First, let's install any dependent packages:

In [None]:
%pip install --upgrade --no-cache-dir dazbo-commons pytubefix yt_dlp

In [23]:
import logging
import re
from pathlib import Path
from dataclasses import dataclass
import dazbo_commons as dc

Now we'll setup logging. Here I'm using coloured logging from my [dazbo-commons](https://pypi.org/project/dazbo-commons/) package. Feel free to change the logging level.

In [None]:
# Setup logging
APP_NAME="dazbo-yt-demos"
logger = dc.retrieve_console_logger(APP_NAME)
logger.setLevel(logging.DEBUG)
logger.info("Logger initialised.")
logger.debug("DEBUG level logging enabled.")

Here we initialise some file path locations, e.g. an output folder.

In [None]:
locations = dc.get_locations(APP_NAME)
for attribute, value in vars(locations).items():
    logger.debug(f"{attribute}: {value}")

Now some utility functions.

In [26]:
def clean_filename(filename):
    """ Create a clean filename by removing unallowed characters. """
    pattern = r'[^a-zA-Z0-9._\s-]'
    return  re.sub(pattern, '_', filename)

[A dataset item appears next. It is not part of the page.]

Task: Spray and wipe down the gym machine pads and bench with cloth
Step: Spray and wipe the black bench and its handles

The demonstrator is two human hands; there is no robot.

## Downloading Videos and Extracting Audio

In [36]:
# YouTube videos to download
urls = [
    "https://www.youtube.com/watch?v=udRAIF6MOm8",  # Sigrid - Burning Bridges
    "bla", # Test a bad URL
    "https://www.youtube.com/watch?v=CiTn4j7gVvY",  # Melissa Hollick - I Believe
    "https://www.youtube.com/watch?v=d4N82wPpdg8",  # Jerry Heil & Alyona Alyona - Teresa & Maria
]

### With PyTubeFix

Here I'll use the [pytubefix](https://github.com/JuanBindez/pytubefix) library to download YouTube videos, and then to download mp3 audio-only streams as files.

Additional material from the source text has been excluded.